* _EXERCISE OBJECTIVE_: All of the data must be written out verbatim, with pictures excluded.

* _SOURCE DATA_:

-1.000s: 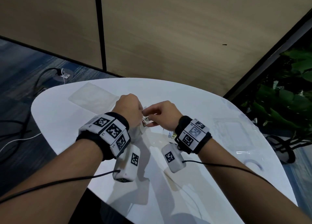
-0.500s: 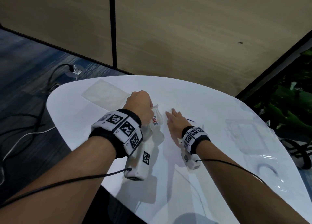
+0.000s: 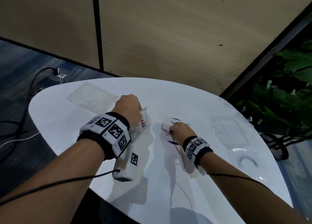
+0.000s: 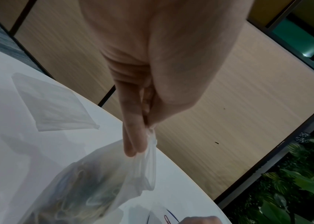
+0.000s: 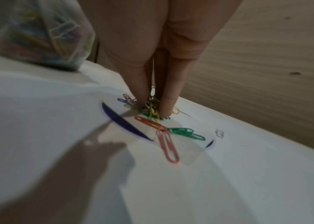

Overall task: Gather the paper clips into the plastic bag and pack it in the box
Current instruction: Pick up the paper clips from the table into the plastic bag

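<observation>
My left hand (image 3: 137, 113) pinches the rim of a clear plastic bag (image 3: 145, 122) and holds it up just above the white table (image 3: 101, 156). Several coloured paper clips lie in the bag (image 4: 87, 189), which also shows at the top left of the right wrist view (image 5: 43, 34). To its right my right hand (image 3: 173, 131) reaches down onto a small heap of paper clips (image 5: 152, 112). Its thumb and fingers (image 5: 168, 106) close round the clump. A pink clip (image 5: 166, 145) and green clips (image 5: 186, 133) lie loose beside it, on a blue ring mark (image 5: 121, 121).
A clear plastic box (image 3: 231, 131) lies flat at the right of the table, with a second clear piece (image 3: 246, 159) nearer me. An empty plastic bag (image 3: 89, 97) lies at the back left. Green plants (image 3: 287, 97) stand beyond the right edge. Cables trail from both wrists.
My right hand left the bag's mouth, lay flat on the table, and now pinches at the clip heap to the right. The left hand keeps holding the bag.
</observation>
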Demonstrator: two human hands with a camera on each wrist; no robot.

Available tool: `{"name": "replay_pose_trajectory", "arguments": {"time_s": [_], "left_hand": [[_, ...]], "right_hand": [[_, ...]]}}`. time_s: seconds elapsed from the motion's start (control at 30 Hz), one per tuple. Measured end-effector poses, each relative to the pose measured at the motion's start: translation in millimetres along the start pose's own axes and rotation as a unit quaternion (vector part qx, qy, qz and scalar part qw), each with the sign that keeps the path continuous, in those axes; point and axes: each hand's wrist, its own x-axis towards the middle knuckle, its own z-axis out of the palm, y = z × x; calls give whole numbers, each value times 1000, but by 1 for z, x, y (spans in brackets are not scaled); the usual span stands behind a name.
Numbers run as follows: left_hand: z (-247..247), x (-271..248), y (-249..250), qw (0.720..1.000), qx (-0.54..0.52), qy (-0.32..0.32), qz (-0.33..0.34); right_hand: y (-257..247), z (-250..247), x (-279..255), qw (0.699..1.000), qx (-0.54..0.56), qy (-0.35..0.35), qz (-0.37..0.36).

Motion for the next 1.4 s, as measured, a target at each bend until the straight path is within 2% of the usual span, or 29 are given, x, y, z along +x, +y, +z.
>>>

* _SOLUTION TO THIS TASK_:
-1.000s: 
-0.500s: 
+0.000s: 
+0.000s: 
+0.000s: 

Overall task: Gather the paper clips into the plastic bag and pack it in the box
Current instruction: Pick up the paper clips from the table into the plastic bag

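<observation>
My left hand (image 3: 137, 113) pinches the rim of a clear plastic bag (image 3: 145, 122) and holds it up just above the white table (image 3: 101, 156). Several coloured paper clips lie in the bag (image 4: 87, 189), which also shows at the top left of the right wrist view (image 5: 43, 34). To its right my right hand (image 3: 173, 131) reaches down onto a small heap of paper clips (image 5: 152, 112). Its thumb and fingers (image 5: 168, 106) close round the clump. A pink clip (image 5: 166, 145) and green clips (image 5: 186, 133) lie loose beside it, on a blue ring mark (image 5: 121, 121).
A clear plastic box (image 3: 231, 131) lies flat at the right of the table, with a second clear piece (image 3: 246, 159) nearer me. An empty plastic bag (image 3: 89, 97) lies at the back left. Green plants (image 3: 287, 97) stand beyond the right edge. Cables trail from both wrists.
My right hand left the bag's mouth, lay flat on the table, and now pinches at the clip heap to the right. The left hand keeps holding the bag.
</observation>
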Demonstrator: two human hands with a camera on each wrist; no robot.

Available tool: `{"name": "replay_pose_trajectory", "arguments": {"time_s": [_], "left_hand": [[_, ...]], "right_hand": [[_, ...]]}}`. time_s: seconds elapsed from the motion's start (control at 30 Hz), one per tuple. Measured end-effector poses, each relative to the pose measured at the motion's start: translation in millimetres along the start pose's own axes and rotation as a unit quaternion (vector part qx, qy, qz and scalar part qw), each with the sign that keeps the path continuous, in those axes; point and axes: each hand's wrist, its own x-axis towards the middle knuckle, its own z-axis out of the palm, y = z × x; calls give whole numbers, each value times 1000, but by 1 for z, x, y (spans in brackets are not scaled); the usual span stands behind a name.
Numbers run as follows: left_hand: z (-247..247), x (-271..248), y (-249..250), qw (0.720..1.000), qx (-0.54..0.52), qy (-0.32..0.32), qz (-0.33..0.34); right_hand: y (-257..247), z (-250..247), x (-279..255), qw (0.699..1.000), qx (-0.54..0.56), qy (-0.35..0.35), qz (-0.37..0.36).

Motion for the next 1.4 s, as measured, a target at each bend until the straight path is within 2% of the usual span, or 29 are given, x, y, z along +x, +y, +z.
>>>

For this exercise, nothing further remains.